Disarmament entails defense conversion. This process, for which the new Russia, the West, Eastern Europe, and others had high hopes, was supposed to convert Russia's huge, militarized economy into a civilian economy.

As planned, conversion of the Russian defense industry - Military Industrial Complex (MIC) could have been one of the greatest victories of the Russian people. It was meant to help reduce the threat of a new, devastating war; to ensure peace on Earth; and to help the Russian people to achieve western living standards.

However, Russian defense conversion, as a full-scale process, did not take place, which contributed to Russia's deepest social and economic crisis, and the threat of worldwide proliferation of the most dangerous nuclear, chemical, and biological weapons. The fate of this noble process was a tragedy, primarily for those previously involved in the defense sector. What happened instead was "headlong conversion", the results of which can be felt across Russia, from the Baltic Sea to the Pacific Ocean. Its devastating consequences can be seen when we look at empty, frozen, gradually deteriorating former defense plants, once the flagships of the Russian industry, and when we visit poverty-stricken cities where we see the misfortune of millions of former engineers and workers.

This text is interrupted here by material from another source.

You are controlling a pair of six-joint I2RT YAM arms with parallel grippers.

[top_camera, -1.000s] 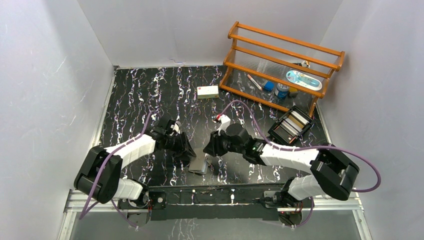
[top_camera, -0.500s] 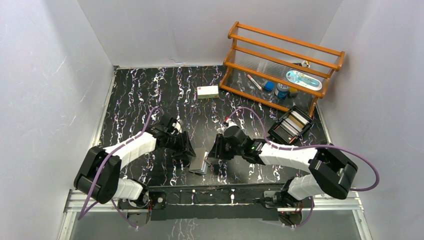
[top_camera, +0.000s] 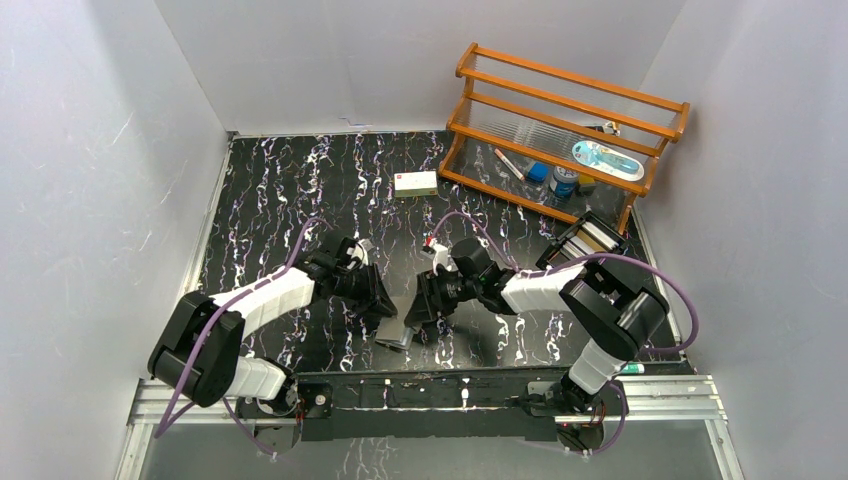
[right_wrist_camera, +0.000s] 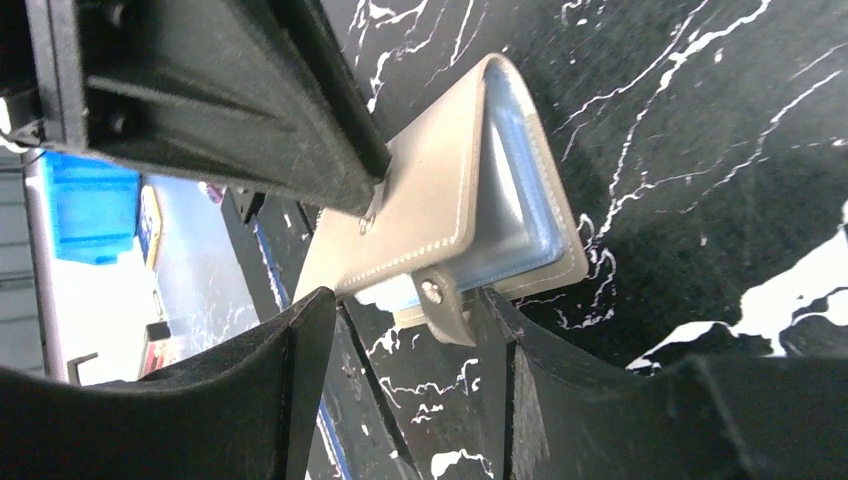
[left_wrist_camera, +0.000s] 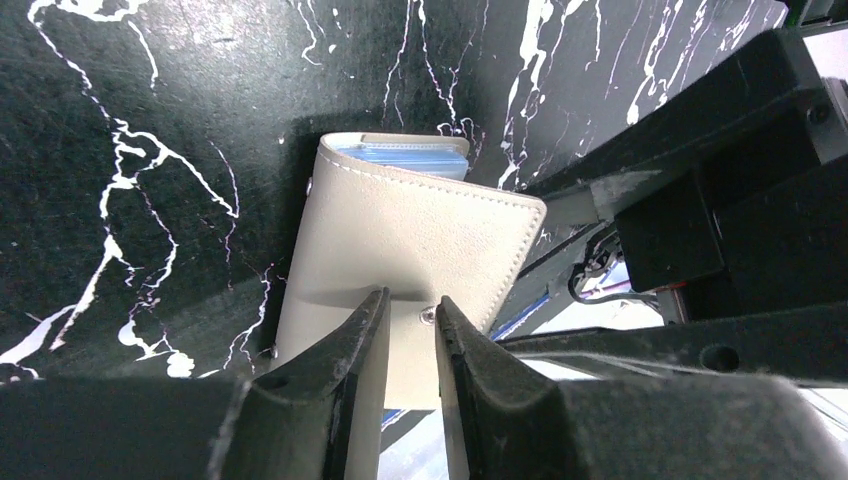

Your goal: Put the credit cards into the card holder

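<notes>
holder: card holder (left_wrist_camera: 420, 240) lies folded on the table (top_camera: 280, 200) by the near edge, between the two grippers. Blue lining shows at its open side.
left gripper (left_wrist_camera: 410, 300): tips rest on the holder's cover. Jaws are nearly together with a slim gap, and nothing visibly pinched.
right gripper (right_wrist_camera: 405, 310): jaws are spread wide, released. The snap tab (right_wrist_camera: 440, 305) sits between the fingers, close to one of them.
cards: credit cards (top_camera: 595, 236) are in the black tray (top_camera: 562, 243) at the right, well apart from the holder, partly hidden by the right arm.
box: white box (top_camera: 415, 183) with a red mark, further back, mid-table.
rack: wooden rack (top_camera: 560, 110) in the far right corner, small items on its shelves.
</notes>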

Ask any sensible honest Russian today whether it was worth it to work hard your entire life, sacrificing everything for the sake of communist dogma, and remaining poor, bringing your children and grandchildren into the world with no hope for a better future, all in the name of "proletarian hegemony"[3] over all countries and people? Tragically, "No," is the answer from any Russian, any citizen of the great country that gave birth to such outstanding people as the founder of the Russian Academy of Science Lomonosov and the chemist Mendeleev, the inventor of the radio Popov and the pianist Gilels, the mathematician Lobachevsky and the first rocket and Sputnik designer Korolev, the poet Pushkin and the artist Repin, the composer Tchaikovsky and the cellist Rastropovich, the helicopter designer Sikorsky and the outstanding nuclear scientist and great human rights activist, Nobel Laureate Sakharov.

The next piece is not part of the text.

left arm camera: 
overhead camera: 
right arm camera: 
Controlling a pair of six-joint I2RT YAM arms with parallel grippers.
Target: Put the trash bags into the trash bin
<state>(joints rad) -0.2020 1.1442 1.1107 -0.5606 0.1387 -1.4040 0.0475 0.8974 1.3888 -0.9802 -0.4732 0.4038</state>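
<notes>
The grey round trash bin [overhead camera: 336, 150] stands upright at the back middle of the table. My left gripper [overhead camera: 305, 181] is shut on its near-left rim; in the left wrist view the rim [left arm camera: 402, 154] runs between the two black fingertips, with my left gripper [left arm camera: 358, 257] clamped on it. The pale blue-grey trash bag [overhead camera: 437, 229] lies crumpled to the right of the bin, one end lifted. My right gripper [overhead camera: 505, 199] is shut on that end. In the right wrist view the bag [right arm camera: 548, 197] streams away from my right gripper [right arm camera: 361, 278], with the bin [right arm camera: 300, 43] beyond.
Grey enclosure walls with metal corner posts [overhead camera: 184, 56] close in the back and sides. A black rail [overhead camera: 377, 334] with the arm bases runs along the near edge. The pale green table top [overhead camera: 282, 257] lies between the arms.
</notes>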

Ask any ordinary Russian mother what she dreams about at the beginning of the new century and the new millennium. Unfortunately, first of all, she hopes not to curse herself for bringing her children into this world. She hopes not to turn gray over humiliating problems such as a house with no heat, a shortage of food and clothes, a lack of medicines and linens in hospitals. She dreams about just being a woman and a mother, to give all the warmth of her heart to her children. The warmth that lights our lives even today brings back memories about the dearest mom in the world. Ask mothers who became "stalkers" in the former secret "closed cities" of the defense industry. Or ask those who live in the horrifying "radioactive zone" and who have to relive the nuclear tragedies of the Urals, Siberia, and Chernobyl over and over again along with their children. Ask them what they need: nuclear missiles or "clean" food, guns or butter?

Since the dawn of time, it has been inherent in human nature to build. Hopes and expectations motivate people to build homes, create the family hearth, cultivate gardens, and produce food, clothes, computers, cars, and children's toys--everything that is most welcome in every house. Now people are mastering the new, boundless world of cyberspace--a planet called Internet with its new global markets and unlimited opportunities.

Nevertheless, humankind continues to fight. Some have fought to plunder and enslave other nations, like Napoleon and Hitler. Some have fought their own people, like Stalin, who was the architect of the ideals of the Gulag--the network of Northern concentration camps where millions of Russians were shot or worked like slaves and died from the cold and diseases. Others have fought to liberate their motherland from fascism, like the Soviet soldiers during WWII. Some have fought to export the dictatorship of a dying communist dogma, as deceived and maimed Russian youth did in Afghanistan. Others have fought to protect the ideals of common humanitarian values, humanity, and human rights. Even today NATO, Russia, and Ukraine use armed forces to protect a fragile peace in the Balkans, in the heart of what seemed to be "Europe Undivided"[4], as the only recourse to halt the legacy of dictatorship: new, metastasizing, inhuman national conflicts that challenge humankind. They took up arms against the shameful crime of genocide, which we promised in Nuremberg, after the end of WWII, would never happen again, but which unfortunately repeated itself in the last year of 20th century, even as everyone believed that the century had, at last, become civilized.

Every civilized country should have as many weapons as is necessary for its defense. Russia is no exception. The central issue is whether the purpose of the weapons is to protect everything that was built over the centuries-people's values, rights, and homes--or to destroy them.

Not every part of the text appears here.